The proposed standards are available for download here and we welcome comments from anyone who would like to contribute. Please provide comments to firstname.lastname@example.org by 5pm on Friday 16th November.
As these standard are based on BSI PAS 1616, certain parts of the document cannot be amended. However, all of the specialty specific information can be tailored.
To go alongside the standards, there is a document of Quality Metrics that underpin the standards. These are attached and open for public consultation until 5pm on Friday 16th November, please send comments to email@example.com
If you have any questions, please email firstname.lastname@example.org
In the document strategy for 2016-2021 the Care Quality Commission (CQC) sets out its vision and ambitions for the period. The Royal College of Physicians welcomes that in the accompanying document ‘What our strategy means for the health and adult social care services we regulate’, accreditation is referred to as follows (page eight):
“With our partners, we will bring together a common information set that is accessible to all.
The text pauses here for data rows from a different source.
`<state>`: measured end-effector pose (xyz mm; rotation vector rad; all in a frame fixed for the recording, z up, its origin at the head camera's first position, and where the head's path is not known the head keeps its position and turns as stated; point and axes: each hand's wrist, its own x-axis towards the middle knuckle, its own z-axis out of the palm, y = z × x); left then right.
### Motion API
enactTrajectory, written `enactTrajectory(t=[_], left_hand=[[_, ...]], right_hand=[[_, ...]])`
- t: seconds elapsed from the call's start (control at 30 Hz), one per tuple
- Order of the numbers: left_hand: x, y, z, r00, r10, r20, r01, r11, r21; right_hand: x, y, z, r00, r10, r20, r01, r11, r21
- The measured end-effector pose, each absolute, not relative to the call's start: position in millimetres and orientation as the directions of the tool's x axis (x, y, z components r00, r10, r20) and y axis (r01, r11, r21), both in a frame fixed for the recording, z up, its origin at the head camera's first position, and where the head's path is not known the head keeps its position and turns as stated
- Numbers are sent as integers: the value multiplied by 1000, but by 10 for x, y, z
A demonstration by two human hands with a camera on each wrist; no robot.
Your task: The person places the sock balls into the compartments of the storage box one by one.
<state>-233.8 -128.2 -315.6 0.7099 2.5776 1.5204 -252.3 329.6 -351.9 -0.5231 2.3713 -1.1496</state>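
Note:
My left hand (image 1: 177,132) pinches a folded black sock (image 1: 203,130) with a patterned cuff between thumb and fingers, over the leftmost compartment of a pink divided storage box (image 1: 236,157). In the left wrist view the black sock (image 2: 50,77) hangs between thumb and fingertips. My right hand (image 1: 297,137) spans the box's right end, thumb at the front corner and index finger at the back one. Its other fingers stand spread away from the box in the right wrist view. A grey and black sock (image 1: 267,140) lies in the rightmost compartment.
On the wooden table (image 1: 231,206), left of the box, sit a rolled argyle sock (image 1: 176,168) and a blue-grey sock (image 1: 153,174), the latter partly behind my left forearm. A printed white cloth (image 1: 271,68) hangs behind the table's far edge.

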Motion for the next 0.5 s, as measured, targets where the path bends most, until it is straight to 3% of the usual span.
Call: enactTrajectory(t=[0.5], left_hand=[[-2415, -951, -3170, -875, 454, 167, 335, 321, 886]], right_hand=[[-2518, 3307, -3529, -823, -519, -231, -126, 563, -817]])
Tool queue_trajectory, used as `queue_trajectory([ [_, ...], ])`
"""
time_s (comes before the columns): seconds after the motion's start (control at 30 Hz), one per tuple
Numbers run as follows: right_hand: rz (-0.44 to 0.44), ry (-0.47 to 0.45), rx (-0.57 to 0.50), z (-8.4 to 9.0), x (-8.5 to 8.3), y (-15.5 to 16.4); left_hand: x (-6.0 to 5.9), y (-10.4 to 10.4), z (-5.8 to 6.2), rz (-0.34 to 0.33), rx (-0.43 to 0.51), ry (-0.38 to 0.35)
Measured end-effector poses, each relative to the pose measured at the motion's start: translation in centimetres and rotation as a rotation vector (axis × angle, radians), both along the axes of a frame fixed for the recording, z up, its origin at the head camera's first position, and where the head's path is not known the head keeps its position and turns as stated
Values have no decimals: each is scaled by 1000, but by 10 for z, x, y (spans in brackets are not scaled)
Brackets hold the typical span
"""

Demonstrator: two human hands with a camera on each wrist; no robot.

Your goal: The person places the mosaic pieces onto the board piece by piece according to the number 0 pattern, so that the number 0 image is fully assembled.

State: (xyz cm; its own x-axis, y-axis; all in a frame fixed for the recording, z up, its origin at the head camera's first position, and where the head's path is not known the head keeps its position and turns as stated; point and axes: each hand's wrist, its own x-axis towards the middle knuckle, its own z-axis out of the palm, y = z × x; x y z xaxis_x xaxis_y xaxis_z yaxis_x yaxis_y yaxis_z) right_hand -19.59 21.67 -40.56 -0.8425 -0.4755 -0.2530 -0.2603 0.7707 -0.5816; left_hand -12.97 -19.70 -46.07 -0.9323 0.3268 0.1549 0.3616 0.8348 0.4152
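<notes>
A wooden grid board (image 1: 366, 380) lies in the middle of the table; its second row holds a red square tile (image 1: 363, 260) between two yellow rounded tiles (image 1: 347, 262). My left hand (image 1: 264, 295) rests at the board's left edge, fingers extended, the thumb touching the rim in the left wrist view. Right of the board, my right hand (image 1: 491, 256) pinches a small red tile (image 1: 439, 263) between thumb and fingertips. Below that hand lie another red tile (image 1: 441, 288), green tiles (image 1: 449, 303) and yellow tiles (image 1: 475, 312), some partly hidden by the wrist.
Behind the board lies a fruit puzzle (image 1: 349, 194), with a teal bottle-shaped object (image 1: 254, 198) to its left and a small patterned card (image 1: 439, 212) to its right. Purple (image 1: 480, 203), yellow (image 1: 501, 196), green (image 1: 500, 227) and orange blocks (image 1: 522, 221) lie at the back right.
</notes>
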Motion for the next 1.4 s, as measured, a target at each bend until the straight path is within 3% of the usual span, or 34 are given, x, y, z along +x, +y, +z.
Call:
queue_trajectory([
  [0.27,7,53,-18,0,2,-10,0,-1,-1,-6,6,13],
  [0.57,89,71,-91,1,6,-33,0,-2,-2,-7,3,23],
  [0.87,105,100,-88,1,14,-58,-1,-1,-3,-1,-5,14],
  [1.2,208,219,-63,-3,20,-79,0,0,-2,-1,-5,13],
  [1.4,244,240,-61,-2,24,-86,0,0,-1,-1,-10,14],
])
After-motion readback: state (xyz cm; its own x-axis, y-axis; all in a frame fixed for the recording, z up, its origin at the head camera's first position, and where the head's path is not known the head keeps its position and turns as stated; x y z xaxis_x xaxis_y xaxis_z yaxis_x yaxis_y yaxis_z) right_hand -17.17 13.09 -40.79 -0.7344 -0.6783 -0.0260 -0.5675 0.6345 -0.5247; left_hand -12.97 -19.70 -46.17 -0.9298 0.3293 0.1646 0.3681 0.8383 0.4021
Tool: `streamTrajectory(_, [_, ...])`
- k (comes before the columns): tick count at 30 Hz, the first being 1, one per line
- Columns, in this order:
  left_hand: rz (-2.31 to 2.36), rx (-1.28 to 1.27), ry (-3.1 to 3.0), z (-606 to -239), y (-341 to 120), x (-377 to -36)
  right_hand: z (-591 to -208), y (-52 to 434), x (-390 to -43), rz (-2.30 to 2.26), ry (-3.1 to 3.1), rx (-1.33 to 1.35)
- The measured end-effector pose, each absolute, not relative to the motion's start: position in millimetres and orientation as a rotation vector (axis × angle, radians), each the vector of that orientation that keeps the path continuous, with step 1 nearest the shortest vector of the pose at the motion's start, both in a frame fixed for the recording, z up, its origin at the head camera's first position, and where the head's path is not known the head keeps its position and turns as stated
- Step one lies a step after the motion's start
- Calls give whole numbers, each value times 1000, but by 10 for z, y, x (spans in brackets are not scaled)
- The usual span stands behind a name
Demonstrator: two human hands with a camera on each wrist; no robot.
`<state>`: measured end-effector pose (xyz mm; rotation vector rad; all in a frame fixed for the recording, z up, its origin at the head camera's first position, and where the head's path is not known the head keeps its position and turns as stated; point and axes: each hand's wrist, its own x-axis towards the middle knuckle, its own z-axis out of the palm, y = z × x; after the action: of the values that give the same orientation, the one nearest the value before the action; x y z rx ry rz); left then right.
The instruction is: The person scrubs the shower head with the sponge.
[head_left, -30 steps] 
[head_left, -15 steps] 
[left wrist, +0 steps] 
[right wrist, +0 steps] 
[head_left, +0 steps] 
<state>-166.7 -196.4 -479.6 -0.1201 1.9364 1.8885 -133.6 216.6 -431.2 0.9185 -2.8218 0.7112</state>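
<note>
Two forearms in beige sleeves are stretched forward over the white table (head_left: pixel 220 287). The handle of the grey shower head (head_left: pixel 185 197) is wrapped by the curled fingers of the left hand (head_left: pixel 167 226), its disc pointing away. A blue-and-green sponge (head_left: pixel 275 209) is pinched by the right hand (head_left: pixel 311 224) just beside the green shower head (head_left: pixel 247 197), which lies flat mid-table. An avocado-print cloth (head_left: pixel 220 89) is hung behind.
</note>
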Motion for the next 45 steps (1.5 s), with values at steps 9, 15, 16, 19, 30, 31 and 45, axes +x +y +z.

This will mean that providers only have to share information once, minimising duplication and reducing their administrative burden.
“We will look at how we can work more effectively with our partners by using each other’s information, such as accreditation schemes.”
A number of the schemes managed by the Royal College of Physicians are recognised by the CQC, and we are aiming for the IQAS and QPIDS accreditation schemes to be recognised in due course. Recognition by the CQC will mean that the accreditation status of a clinical service will be taken into account when inspecting a hospital, potentially resulting in a lighter-touch inspection.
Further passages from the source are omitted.